▸ ASSIGNMENT:
Go through the listing below and return each line that includes "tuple".

▸ RECORDS SHOWN:
((

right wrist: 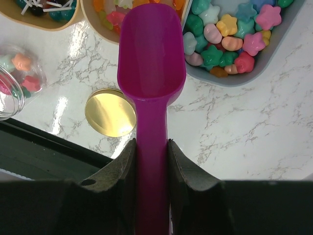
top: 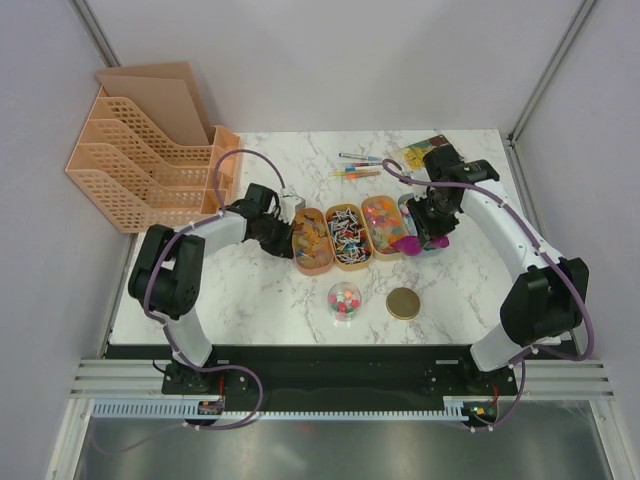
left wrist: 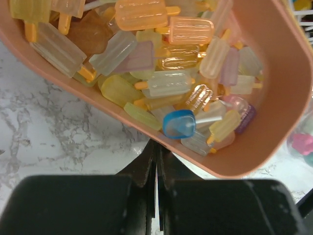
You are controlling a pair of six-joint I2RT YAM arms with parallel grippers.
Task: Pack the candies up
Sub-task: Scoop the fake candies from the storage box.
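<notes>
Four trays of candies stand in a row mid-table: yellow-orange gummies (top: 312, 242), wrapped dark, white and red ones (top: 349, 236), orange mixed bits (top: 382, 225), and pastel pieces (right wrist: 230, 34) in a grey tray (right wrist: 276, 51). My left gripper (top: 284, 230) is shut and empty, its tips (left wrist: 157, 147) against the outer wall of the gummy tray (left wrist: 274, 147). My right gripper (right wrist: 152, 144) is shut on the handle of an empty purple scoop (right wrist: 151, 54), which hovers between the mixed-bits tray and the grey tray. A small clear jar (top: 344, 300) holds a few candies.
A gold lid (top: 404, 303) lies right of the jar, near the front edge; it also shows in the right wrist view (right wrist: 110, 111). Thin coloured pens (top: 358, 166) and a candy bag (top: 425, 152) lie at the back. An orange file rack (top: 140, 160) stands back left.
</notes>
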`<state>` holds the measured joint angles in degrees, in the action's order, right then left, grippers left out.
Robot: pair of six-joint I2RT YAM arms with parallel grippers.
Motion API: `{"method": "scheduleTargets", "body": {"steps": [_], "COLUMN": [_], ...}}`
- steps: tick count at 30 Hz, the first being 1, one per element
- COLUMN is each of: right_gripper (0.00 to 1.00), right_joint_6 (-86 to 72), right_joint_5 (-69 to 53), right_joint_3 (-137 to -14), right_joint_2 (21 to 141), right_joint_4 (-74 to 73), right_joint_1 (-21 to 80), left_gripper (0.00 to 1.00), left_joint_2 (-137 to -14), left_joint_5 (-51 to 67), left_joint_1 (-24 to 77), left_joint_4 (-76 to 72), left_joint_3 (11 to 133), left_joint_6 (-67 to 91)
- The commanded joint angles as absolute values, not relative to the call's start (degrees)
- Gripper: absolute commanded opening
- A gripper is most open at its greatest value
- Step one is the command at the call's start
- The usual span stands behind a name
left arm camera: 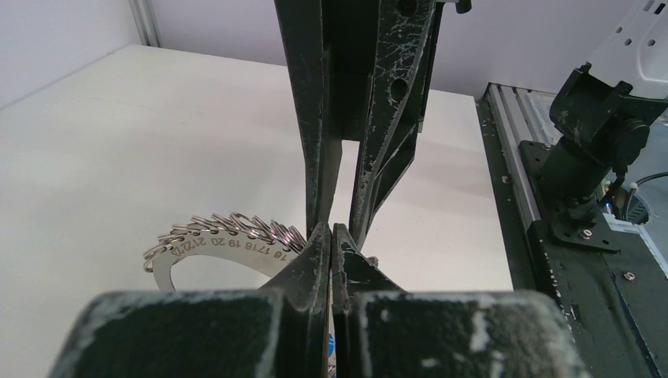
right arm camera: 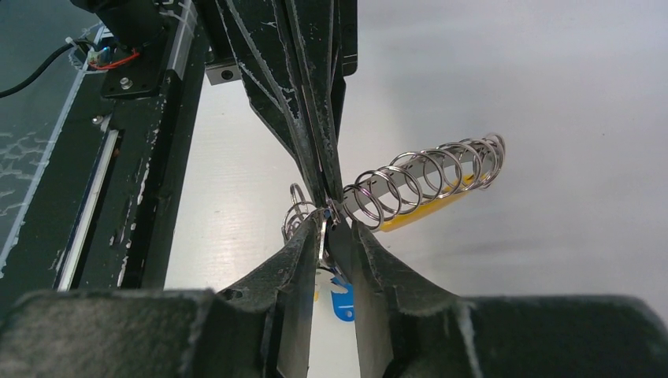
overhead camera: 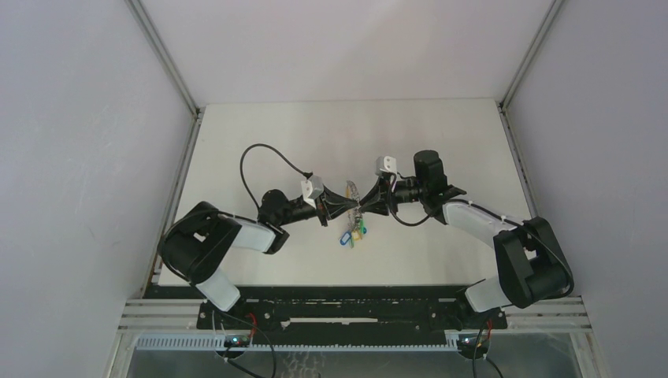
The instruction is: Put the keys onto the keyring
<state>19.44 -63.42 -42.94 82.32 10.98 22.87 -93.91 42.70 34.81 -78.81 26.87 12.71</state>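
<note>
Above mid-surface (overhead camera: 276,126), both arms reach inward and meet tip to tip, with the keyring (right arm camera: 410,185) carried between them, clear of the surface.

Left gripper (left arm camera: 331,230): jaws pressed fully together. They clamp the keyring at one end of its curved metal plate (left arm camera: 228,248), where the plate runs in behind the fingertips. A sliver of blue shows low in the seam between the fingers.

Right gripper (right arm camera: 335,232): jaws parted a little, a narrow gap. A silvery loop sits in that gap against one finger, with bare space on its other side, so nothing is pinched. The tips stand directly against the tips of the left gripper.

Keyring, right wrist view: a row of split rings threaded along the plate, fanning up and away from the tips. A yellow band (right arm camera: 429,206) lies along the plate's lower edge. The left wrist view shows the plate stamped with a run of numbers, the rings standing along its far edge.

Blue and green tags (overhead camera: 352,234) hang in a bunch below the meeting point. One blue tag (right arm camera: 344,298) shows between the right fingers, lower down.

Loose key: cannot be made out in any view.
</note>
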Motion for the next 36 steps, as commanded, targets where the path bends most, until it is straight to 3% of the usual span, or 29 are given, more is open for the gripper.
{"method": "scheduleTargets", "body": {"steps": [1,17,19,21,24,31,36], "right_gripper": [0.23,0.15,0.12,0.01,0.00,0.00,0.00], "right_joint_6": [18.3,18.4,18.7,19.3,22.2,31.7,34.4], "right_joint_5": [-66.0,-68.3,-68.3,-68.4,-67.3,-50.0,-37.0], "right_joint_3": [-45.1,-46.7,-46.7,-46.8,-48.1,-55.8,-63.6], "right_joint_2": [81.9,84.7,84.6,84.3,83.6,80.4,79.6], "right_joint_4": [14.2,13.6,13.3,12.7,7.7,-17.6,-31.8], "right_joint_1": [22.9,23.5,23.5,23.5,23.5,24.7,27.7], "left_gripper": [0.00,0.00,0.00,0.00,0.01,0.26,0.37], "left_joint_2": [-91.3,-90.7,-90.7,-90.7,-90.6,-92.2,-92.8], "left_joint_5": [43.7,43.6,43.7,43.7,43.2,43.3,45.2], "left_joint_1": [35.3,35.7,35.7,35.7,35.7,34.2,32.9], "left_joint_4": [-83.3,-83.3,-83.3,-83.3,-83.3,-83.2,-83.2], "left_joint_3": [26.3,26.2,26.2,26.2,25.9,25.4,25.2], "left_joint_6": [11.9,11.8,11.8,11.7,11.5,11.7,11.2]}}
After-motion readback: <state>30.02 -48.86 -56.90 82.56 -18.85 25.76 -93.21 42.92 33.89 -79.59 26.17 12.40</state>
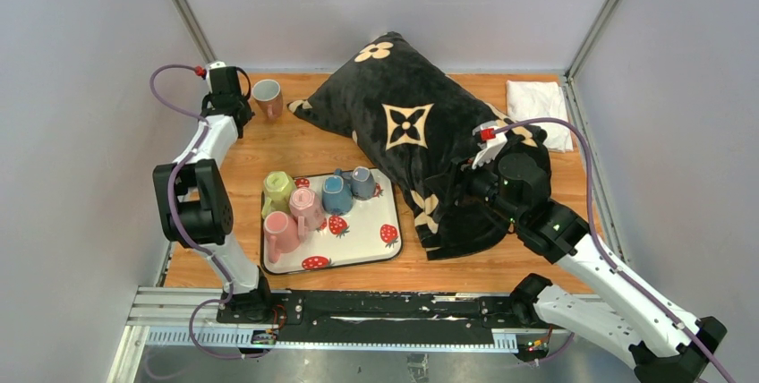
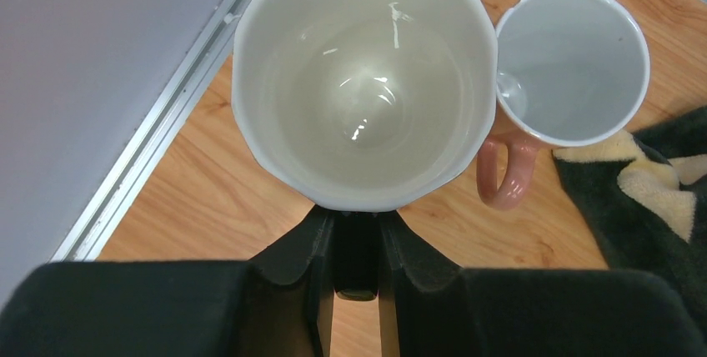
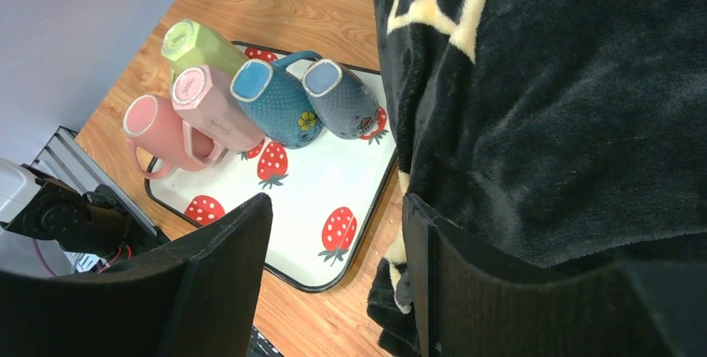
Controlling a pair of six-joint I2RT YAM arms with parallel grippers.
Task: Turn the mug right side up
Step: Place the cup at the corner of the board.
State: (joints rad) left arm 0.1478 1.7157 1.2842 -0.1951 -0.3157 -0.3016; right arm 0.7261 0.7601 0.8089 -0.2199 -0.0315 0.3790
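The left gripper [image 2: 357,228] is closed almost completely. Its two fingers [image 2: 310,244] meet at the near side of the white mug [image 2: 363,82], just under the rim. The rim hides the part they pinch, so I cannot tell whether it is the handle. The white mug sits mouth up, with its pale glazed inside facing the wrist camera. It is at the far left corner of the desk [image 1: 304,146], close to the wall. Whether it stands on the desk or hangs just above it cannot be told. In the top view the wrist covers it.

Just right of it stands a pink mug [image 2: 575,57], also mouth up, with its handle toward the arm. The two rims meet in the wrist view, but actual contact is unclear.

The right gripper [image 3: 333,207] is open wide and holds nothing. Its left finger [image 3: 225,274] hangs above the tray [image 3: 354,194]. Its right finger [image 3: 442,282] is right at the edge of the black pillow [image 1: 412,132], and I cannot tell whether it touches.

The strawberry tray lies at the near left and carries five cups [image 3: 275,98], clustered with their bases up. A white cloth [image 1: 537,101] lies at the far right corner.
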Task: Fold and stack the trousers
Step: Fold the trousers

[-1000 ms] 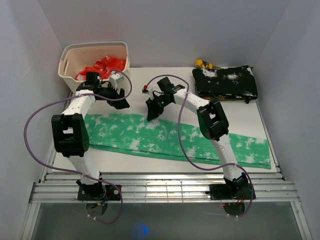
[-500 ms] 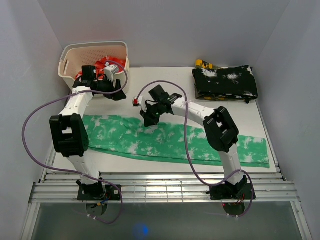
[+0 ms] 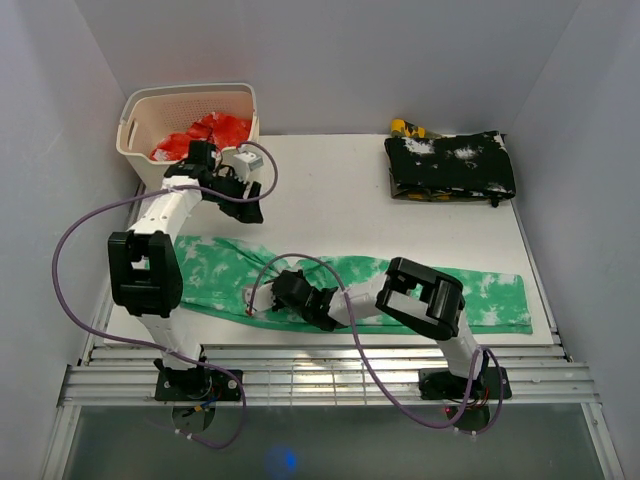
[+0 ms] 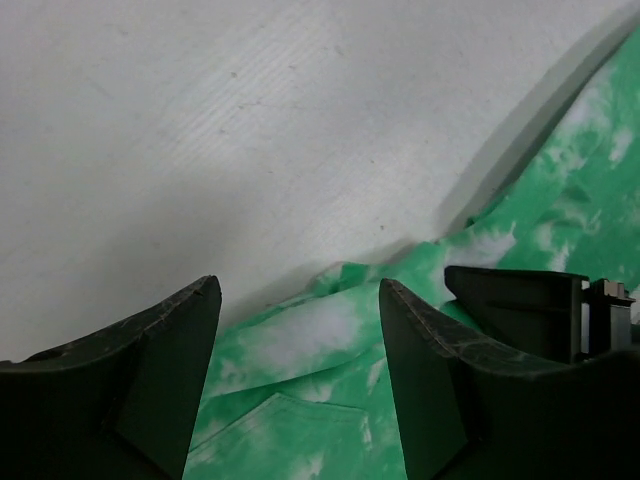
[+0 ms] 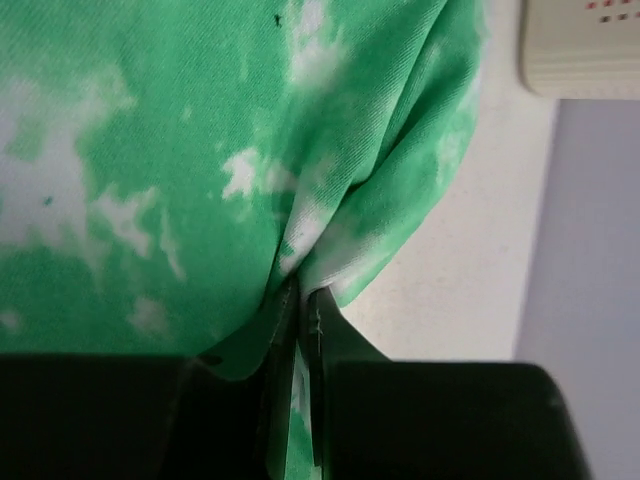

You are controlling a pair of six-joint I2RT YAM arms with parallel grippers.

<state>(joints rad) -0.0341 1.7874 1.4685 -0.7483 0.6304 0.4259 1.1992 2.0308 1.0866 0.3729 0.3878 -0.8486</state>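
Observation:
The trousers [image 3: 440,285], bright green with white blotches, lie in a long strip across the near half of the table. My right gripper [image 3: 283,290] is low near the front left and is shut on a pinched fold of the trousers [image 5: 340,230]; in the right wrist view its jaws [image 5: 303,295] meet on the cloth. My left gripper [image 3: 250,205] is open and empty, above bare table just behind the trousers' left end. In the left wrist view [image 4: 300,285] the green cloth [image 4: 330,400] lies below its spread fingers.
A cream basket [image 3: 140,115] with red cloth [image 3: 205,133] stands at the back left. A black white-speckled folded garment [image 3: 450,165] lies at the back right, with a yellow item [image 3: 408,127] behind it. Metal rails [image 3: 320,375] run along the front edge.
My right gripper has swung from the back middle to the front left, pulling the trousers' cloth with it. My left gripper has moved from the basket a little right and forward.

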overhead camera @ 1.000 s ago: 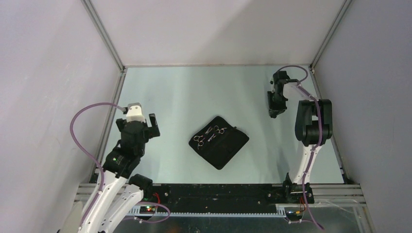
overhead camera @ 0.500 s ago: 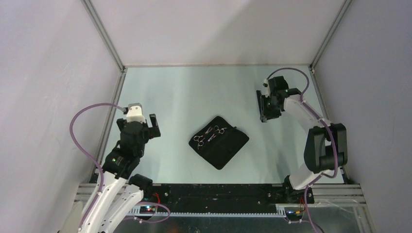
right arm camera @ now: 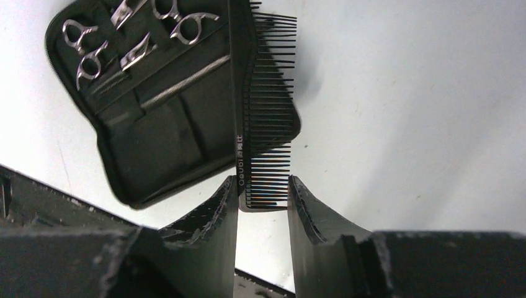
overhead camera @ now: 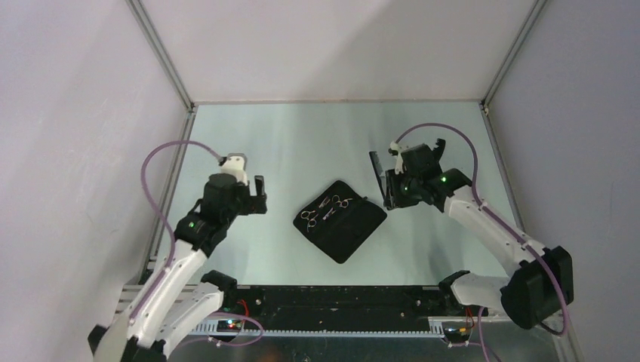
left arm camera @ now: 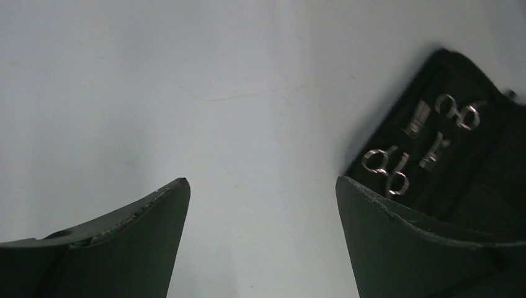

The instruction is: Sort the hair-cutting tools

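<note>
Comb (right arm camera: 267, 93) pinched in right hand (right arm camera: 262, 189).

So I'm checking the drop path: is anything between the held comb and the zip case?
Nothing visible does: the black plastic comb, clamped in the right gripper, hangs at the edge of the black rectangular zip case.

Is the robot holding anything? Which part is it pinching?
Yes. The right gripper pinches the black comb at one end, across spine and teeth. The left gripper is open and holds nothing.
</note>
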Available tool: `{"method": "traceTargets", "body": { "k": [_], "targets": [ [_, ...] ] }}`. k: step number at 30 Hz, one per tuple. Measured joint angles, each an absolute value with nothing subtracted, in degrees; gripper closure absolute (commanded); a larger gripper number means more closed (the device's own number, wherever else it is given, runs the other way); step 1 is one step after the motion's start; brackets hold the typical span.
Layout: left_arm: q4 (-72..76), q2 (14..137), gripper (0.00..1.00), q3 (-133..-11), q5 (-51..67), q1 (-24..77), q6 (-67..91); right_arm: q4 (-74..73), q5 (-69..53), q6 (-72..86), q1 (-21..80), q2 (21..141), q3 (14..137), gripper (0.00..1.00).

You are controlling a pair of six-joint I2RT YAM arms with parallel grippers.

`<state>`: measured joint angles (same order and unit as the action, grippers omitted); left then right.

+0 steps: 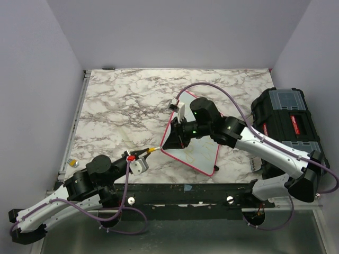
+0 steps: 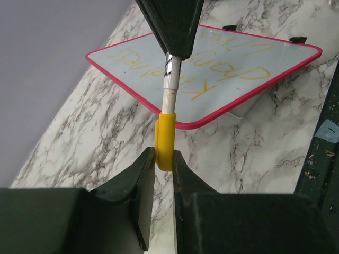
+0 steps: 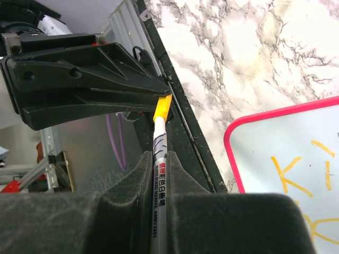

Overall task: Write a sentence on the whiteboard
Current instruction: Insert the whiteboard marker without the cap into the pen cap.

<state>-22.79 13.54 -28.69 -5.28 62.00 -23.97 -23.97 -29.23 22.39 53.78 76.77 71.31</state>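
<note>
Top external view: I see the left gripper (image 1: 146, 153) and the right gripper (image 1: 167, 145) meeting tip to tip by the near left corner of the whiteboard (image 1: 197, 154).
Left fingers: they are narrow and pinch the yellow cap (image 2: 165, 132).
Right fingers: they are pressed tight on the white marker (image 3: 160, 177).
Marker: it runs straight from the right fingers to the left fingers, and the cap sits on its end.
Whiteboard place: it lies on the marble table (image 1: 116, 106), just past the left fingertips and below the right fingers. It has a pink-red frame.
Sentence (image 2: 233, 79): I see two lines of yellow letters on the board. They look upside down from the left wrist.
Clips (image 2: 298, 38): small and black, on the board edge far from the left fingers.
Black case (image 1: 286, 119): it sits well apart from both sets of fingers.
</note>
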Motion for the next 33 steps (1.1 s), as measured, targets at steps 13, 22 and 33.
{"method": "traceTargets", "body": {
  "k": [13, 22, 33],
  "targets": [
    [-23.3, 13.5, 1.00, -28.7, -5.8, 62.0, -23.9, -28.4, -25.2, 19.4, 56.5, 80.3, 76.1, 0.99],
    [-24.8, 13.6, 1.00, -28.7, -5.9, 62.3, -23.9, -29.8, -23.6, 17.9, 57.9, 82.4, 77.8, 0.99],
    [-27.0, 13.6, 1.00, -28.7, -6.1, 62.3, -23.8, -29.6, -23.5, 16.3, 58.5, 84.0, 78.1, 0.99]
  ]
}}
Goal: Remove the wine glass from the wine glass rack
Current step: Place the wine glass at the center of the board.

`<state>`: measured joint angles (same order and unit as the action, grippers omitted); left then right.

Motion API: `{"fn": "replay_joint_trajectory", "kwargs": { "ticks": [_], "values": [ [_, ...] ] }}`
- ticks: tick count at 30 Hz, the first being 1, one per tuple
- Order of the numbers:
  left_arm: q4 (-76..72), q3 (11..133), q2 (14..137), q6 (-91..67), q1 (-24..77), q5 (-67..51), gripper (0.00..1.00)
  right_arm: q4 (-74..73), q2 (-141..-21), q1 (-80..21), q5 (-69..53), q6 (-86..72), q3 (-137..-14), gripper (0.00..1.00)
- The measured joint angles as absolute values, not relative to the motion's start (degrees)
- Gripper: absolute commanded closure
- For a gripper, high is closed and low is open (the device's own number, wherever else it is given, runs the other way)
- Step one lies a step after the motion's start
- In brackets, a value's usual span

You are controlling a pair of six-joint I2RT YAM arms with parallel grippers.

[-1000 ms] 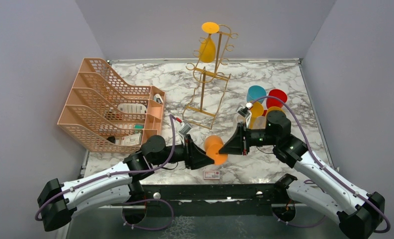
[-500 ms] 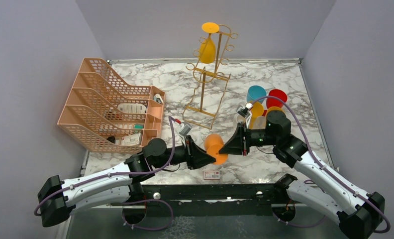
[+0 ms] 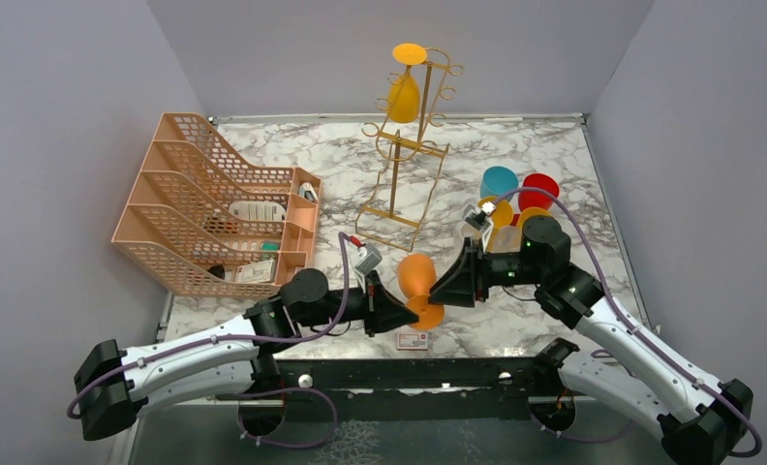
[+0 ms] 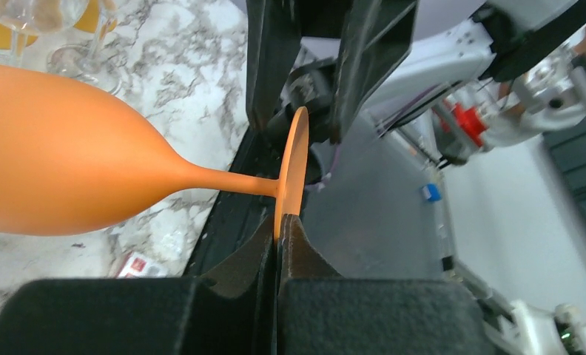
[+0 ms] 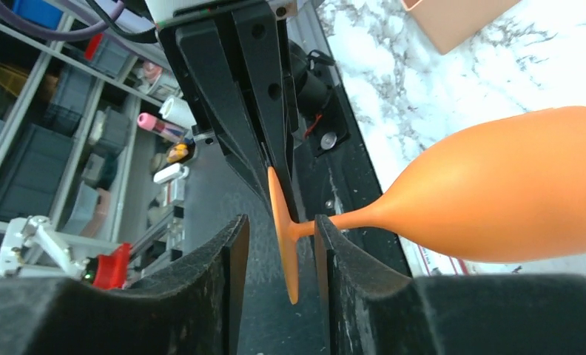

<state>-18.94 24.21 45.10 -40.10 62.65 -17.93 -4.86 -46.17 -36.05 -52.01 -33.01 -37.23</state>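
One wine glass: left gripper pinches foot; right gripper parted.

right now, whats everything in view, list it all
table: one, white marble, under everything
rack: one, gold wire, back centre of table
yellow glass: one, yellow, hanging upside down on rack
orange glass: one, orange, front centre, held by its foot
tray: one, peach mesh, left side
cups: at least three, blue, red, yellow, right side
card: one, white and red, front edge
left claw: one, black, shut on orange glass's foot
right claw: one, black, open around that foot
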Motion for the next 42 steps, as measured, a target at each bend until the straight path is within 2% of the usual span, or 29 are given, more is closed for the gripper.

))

▸ SOLUTION:
Available tool: `{"method": "traceTargets", "body": { "k": [_], "targets": [ [_, ...] ] }}`. k: step number at 30 Hz, one per tuple. Measured joint angles, each an absolute value with nothing subtracted, in degrees; gripper closure absolute (commanded); a larger gripper number means more closed (the device's own number, wherever else it is given, runs the other way); step 1 is one step after the motion's start; brackets hold the typical span.
- ticks: tick count at 30 Hz, the first being 1, one per tuple

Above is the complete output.